TASK STATEMENT:
How many lines of the listing below hold the word "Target"? Answer with the number alone.

::::::

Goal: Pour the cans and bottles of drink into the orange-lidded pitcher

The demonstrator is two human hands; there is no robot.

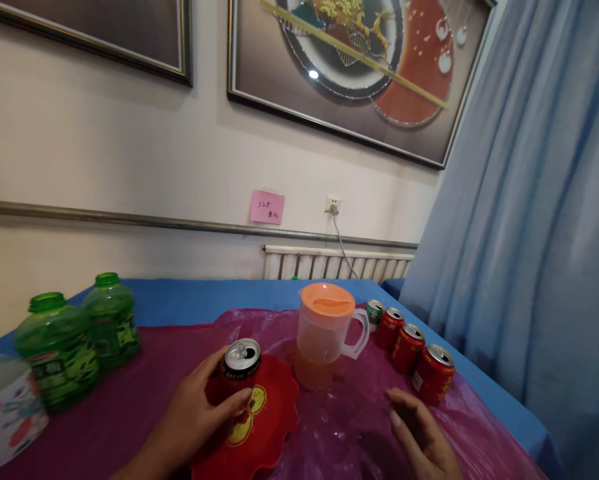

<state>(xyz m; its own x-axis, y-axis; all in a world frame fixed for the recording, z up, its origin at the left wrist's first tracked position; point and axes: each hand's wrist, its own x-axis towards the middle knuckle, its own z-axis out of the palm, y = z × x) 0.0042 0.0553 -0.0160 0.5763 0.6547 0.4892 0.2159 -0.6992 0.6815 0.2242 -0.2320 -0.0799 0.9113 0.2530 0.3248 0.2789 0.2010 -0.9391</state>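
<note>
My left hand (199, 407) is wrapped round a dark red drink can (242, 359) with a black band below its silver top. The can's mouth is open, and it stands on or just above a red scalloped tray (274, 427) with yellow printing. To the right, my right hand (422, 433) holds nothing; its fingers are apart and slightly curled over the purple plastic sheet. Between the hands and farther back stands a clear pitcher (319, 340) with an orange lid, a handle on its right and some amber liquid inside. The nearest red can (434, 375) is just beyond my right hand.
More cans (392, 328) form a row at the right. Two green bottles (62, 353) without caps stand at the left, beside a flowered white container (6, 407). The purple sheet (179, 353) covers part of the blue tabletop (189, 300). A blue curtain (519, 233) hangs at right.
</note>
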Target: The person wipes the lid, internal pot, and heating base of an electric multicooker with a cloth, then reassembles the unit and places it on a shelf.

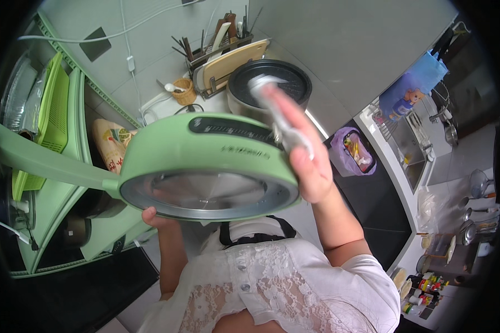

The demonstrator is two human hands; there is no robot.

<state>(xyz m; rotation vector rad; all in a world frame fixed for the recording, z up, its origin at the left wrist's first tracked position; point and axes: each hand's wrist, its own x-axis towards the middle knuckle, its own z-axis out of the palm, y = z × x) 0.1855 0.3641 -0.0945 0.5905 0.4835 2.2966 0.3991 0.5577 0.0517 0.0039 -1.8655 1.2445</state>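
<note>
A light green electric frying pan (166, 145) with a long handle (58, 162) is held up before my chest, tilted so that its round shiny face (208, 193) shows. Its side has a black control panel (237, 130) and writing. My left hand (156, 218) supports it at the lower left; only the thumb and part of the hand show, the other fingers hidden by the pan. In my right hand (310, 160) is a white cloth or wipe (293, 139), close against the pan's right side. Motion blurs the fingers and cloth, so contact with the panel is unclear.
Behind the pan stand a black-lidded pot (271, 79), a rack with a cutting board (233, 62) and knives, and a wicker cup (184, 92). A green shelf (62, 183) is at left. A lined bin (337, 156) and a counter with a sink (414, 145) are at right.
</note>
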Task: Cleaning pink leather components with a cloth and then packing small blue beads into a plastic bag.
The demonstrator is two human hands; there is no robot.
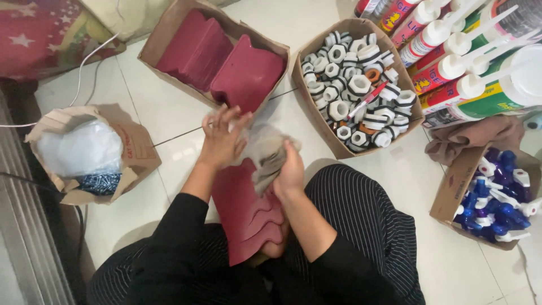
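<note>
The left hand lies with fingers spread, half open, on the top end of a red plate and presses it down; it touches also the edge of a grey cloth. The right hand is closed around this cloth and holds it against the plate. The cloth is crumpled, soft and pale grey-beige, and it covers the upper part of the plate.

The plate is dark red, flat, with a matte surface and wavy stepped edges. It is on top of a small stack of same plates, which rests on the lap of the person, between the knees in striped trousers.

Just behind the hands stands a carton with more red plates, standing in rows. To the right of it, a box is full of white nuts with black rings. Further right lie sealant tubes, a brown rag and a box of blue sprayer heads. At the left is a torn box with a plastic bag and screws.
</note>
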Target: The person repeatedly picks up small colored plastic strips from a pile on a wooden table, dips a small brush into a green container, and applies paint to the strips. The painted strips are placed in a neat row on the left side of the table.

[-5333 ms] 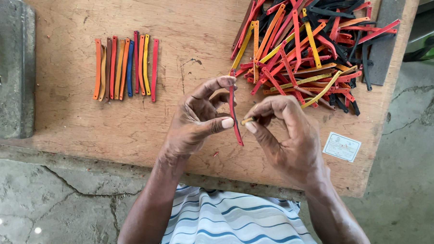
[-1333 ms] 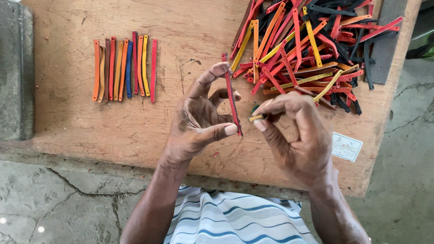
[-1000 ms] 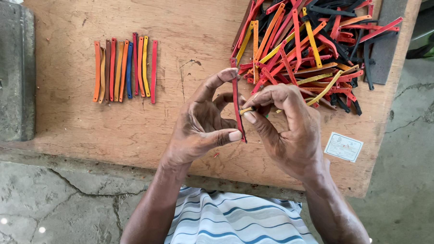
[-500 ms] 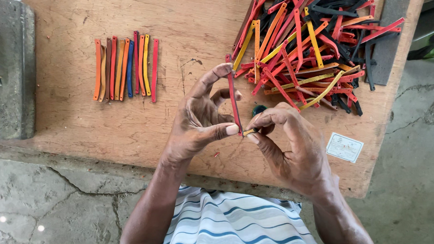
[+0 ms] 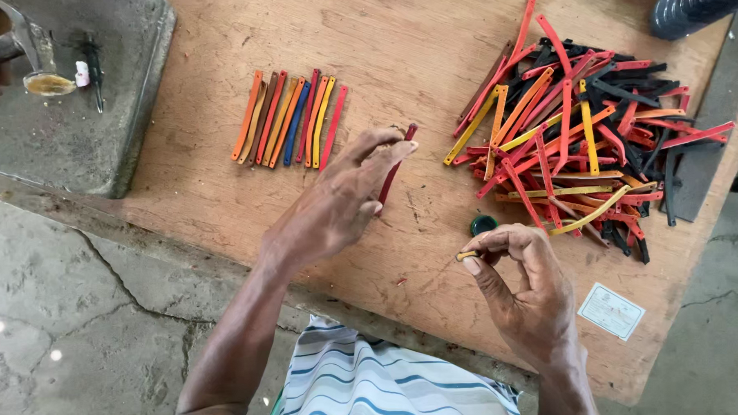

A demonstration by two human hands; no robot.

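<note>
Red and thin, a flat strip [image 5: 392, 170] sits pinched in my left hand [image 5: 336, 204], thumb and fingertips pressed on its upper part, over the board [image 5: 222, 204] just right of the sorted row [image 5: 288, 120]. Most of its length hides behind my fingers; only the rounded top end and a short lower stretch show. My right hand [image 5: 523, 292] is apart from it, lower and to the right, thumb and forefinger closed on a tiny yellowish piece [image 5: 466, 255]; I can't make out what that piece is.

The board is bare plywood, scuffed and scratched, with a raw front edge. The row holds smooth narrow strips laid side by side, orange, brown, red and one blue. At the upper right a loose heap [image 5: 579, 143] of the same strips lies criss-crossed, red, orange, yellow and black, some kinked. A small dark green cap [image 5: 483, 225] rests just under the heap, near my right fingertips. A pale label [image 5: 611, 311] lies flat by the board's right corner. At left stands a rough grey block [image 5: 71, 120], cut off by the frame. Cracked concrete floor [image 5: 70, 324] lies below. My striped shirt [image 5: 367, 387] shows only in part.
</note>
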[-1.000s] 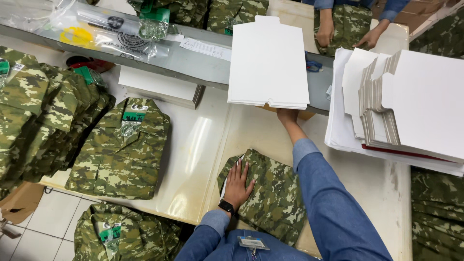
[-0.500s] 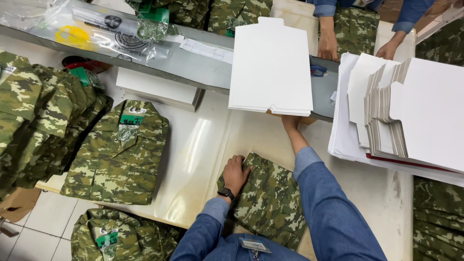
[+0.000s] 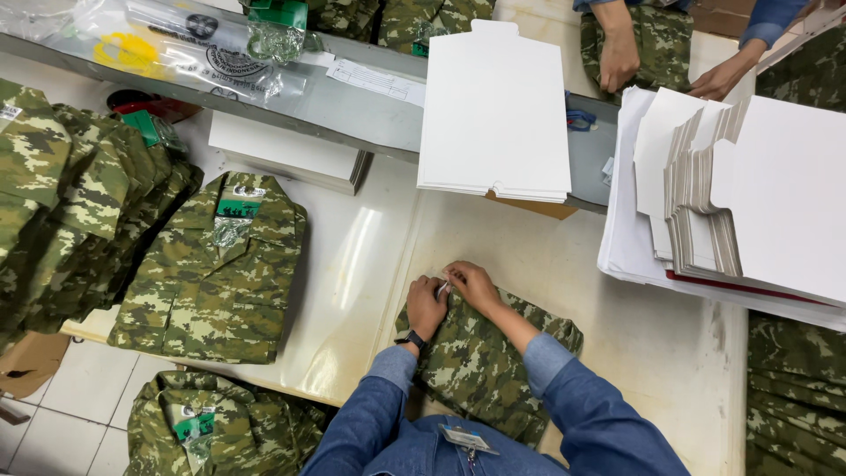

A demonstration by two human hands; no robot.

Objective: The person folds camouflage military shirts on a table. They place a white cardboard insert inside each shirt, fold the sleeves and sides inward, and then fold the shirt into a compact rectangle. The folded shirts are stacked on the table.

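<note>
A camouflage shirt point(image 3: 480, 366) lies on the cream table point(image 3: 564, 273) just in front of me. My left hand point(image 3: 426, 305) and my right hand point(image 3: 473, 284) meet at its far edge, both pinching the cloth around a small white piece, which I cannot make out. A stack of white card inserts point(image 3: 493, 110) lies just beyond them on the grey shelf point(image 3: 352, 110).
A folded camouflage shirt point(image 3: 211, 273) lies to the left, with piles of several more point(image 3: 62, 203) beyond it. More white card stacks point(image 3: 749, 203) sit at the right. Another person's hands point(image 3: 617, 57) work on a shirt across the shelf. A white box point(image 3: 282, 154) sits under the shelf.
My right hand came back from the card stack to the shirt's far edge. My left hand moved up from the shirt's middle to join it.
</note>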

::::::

WRITTEN SOLUTION:
2